One explanation for the enhanced pathology observed in the absence of Treg cells could be an inability to clear the virus. However, when the RSV L gene was measured in the lungs of mice on day 4 (peak virus load) and day 8 (virus clearance) postinfection, there was no detectable difference between WT and Treg-depleted mice (Fig. 1C). Instead, H&E staining of cytospins of the airway (BAL) cells showed a greater influx of eosinophils in Treg-depleted DTR/DT/RSV mice but not in WT/RSV control mice (Fig. 1D). Both eosinophils and neutrophils were detected in Treg-depleted mice until day 14 postinfection (Fig. 1D and E), indicative of an immune-mediated inflammation.
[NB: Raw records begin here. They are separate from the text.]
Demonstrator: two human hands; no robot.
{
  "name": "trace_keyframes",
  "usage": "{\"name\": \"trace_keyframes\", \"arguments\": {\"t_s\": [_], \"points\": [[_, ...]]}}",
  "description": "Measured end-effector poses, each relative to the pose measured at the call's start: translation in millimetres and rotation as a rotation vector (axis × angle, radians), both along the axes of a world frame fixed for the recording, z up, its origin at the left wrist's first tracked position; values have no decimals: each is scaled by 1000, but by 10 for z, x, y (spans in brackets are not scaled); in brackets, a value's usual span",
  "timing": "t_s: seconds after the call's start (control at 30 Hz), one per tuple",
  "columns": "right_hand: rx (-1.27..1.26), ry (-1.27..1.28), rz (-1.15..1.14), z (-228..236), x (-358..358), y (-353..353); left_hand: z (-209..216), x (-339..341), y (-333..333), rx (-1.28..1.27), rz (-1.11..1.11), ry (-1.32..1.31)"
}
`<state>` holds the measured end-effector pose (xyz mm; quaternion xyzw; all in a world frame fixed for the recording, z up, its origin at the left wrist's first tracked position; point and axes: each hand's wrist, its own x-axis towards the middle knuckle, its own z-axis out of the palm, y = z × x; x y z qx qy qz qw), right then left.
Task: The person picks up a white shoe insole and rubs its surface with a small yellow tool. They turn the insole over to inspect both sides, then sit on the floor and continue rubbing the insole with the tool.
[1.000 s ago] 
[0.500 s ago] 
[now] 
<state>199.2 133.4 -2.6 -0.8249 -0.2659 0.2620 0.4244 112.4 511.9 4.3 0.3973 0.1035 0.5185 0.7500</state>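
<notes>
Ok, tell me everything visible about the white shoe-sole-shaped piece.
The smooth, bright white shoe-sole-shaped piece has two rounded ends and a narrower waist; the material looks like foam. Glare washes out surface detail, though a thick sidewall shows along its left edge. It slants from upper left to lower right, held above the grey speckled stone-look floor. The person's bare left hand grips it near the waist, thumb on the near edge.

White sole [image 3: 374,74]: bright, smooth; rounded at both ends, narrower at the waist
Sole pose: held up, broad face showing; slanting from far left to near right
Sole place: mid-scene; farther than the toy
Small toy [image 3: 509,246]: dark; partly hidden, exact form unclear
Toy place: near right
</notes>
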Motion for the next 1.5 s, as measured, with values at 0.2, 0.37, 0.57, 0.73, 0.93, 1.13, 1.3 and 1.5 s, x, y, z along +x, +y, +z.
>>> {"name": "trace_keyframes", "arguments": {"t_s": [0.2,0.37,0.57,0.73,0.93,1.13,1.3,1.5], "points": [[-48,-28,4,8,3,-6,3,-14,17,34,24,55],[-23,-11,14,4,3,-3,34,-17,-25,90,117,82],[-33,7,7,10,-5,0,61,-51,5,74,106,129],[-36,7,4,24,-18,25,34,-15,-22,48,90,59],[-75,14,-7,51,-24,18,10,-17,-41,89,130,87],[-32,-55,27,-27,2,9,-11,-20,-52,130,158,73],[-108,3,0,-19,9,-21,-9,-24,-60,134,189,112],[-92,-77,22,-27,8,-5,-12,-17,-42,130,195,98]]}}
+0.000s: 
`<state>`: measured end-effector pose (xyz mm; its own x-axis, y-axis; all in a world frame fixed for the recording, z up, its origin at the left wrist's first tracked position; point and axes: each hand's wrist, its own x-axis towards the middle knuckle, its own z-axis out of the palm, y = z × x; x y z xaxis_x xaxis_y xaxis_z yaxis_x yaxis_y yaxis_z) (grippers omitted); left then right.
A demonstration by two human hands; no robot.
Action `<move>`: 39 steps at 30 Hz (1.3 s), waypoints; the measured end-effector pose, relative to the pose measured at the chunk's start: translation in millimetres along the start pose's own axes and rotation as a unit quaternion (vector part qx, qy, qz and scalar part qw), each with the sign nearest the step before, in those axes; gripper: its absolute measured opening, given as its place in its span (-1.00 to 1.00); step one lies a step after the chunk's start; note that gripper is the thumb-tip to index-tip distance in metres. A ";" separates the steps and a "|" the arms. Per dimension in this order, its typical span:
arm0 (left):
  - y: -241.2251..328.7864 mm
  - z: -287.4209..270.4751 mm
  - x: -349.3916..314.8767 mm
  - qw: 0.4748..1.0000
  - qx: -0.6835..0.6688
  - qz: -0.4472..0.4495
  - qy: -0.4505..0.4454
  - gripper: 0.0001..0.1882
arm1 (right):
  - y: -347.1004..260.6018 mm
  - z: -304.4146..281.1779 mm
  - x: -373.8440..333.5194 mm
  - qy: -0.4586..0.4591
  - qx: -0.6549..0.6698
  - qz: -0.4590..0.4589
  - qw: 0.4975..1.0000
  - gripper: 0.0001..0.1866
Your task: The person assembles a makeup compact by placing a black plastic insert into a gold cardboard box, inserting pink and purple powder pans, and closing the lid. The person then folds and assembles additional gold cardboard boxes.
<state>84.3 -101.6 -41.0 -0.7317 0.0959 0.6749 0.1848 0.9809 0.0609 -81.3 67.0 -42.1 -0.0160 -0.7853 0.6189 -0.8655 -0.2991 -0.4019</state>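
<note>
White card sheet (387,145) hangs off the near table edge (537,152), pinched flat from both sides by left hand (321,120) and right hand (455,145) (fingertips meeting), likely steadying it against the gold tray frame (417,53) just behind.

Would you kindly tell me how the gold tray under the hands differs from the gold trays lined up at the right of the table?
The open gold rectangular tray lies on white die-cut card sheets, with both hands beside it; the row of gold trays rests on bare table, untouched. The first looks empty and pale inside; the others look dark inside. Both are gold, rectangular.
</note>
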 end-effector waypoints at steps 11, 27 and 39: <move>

Furthermore, this influx was associated with an increase in eotaxin levels in the BAL fluid of Treg-depleted mice compared to findings for WT controls (Fig. 1F). Additionally, the Th2-associated cytokine interleukin 5 (IL-5) was detectable only in the airways of Treg-depleted mice and not in those of WT mice following RSV infection (Fig. 1G). Together, these findings suggest that Treg cells are not essential for viral clearance but instead control the intensity and type of inflammatory response in the face of viral infection.

T cell responses are enhanced in the absence of Tregs.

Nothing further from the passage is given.